AMD’s first 45-nanometer processors are within sight.
At the 2008 CeBIT conference March 4 in Hannover, Germany, Advanced Micro Devices will demonstrate working 45-nm, quad-core processors in a number of systems, including four-socket servers. The codename for the server processor is “Shanghai,” while the desktop chip is called “Deneb.”
While AMD executives are willing to talk about these new chips at the show, Bill En, manager of the company’s Logic Technology Group, did not offer a specific release date. For now, En said Shanghai and Deneb will launch in the second half of 2008.
To avoid the problems associated with the release of its quad-core Opteron processors – called Barcelona – in 2007, AMD is also ensuring that its OEM partners have test samples of the new chips well ahead of the official launch.
In addition to bringing Barcelona to the market later than expected, AMD disclosed that some of the processors contained a design bug that was part of the translation-lookaside buffer, which caused problems for data being transferred from the L2 to the L3 cache. By getting samples to OEMs faster, AMD is hoping to discover any problems before heading into full production.
“The parts that are being sampled are booting [Microsoft] Windows and we are running benchmarks and stress tests,” En said. “Barcelona had some challenges and what we are trying to do now is highlight that we have working samples and that we have all the right pieces in place and the enhancements that we have included are working right. The processors are in the hands of our partners and we’re communicating with them and checking on the results that they are getting.”
The switch to 45-nm manufacturing gives chip makers, including Intel and AMD, several advantages. The process allows these companies to squeeze more processors on a single wafer than they could with 65-nm, which helps reduce cost and increase productivity.
Analysts also see other advantages.
“The biggest improvement with 45-nanometer is that it allows AMD to produce smaller, faster chips that use less power,” said Nathan Brookwood, an analyst with Insight 64. “Intel moved to 45-nanometer in the fourth quarter of 2007 and now AMD is roughly nine months behind them. AMD used to lag behind Intel by as much as 18 months, and they have managed to cut the lag time down.”

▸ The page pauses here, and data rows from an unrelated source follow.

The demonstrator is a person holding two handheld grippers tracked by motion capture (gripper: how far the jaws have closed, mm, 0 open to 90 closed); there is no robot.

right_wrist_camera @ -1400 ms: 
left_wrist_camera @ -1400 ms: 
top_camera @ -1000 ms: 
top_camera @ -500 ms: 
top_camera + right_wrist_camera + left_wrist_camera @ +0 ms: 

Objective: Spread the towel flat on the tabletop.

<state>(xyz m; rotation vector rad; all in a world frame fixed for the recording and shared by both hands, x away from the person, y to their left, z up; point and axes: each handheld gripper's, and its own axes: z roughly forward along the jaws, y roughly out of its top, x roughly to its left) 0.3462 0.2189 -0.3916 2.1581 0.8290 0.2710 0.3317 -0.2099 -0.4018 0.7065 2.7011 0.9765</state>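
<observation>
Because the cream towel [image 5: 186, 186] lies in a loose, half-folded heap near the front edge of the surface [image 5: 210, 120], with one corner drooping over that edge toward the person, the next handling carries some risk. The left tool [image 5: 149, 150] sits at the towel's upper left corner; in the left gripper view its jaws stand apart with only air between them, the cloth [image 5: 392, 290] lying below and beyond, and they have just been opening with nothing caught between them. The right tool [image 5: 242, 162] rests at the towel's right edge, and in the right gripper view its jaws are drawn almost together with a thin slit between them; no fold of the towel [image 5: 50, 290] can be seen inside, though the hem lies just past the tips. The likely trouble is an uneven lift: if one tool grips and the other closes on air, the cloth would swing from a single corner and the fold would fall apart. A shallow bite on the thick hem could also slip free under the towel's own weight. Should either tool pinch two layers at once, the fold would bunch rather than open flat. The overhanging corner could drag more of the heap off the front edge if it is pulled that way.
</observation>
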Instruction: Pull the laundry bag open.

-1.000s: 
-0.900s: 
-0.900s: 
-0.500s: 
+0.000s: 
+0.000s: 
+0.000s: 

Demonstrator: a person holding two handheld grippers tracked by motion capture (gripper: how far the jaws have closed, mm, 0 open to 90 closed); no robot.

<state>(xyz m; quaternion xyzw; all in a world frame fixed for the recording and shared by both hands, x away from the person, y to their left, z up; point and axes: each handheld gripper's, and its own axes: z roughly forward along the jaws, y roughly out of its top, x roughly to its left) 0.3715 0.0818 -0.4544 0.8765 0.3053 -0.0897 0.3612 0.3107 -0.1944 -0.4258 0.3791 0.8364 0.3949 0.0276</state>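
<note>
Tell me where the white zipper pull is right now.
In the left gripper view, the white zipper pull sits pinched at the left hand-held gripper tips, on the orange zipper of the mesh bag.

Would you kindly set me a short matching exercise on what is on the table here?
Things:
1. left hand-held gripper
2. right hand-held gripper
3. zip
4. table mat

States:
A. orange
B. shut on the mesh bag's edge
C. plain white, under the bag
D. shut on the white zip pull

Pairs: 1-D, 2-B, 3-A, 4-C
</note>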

The move to 45-nm also gets AMD closer to its goal of incorporating the CPU and the GPU (graphics processor unit) on the same piece of silicon. The company had called this project “Fusion,” but it now refers to it as the Accelerated Processing Unit initiative.
“By shrinking the CPU with our 45-nm process, we are creating more room on the die for the graphics processor unit to enable a successful CPU/GPU integration at the silicon level, opening the door for a new class of x86 processing, the Accelerated Processing Unit,” En wrote in an e-mail.
AMD’s 45-nm processors will include several new pieces of chip technology that the company has been developing for the last several years. The new processors will use AMD’s fourth-generation strained silicon technique. This part of the design pulls the silicon atoms far apart and allows the electrons to move faster, which increases performance.
The processor will also use a technology developed by both AMD and IBM called ultra low-K dielectrics, which improves performance by upwards of 15 percent by insulating the wires that connect the transistors within the microprocessor.
When Intel switched to 45-nm, the company’s engineers came up with a high-K metal gate process that uses the element Hafnium, which reduces the amount of energy that leaks from transistors when they sit idle.
Finally, AMD will use a technique called immersion lithography within the manufacturing process. Unlike so-called “dry” lithography, this technique uses a tiny droplet of pure water to fill the space between the lens of the lithography system and the wafer when the circuitry is printed on the silicon.
Immersion lithography allows for more accuracy when printing the chips and allows AMD to produce processors with much more complex designs, En said.
“AMD felt that that there would be few constraints on its circuitry designs if it could create its immersion lithography technique first,” Brookwood said.
The first of AMD’s 45-nm processors will be manufactured at the company’s Fab 36 in Dresden, Germany.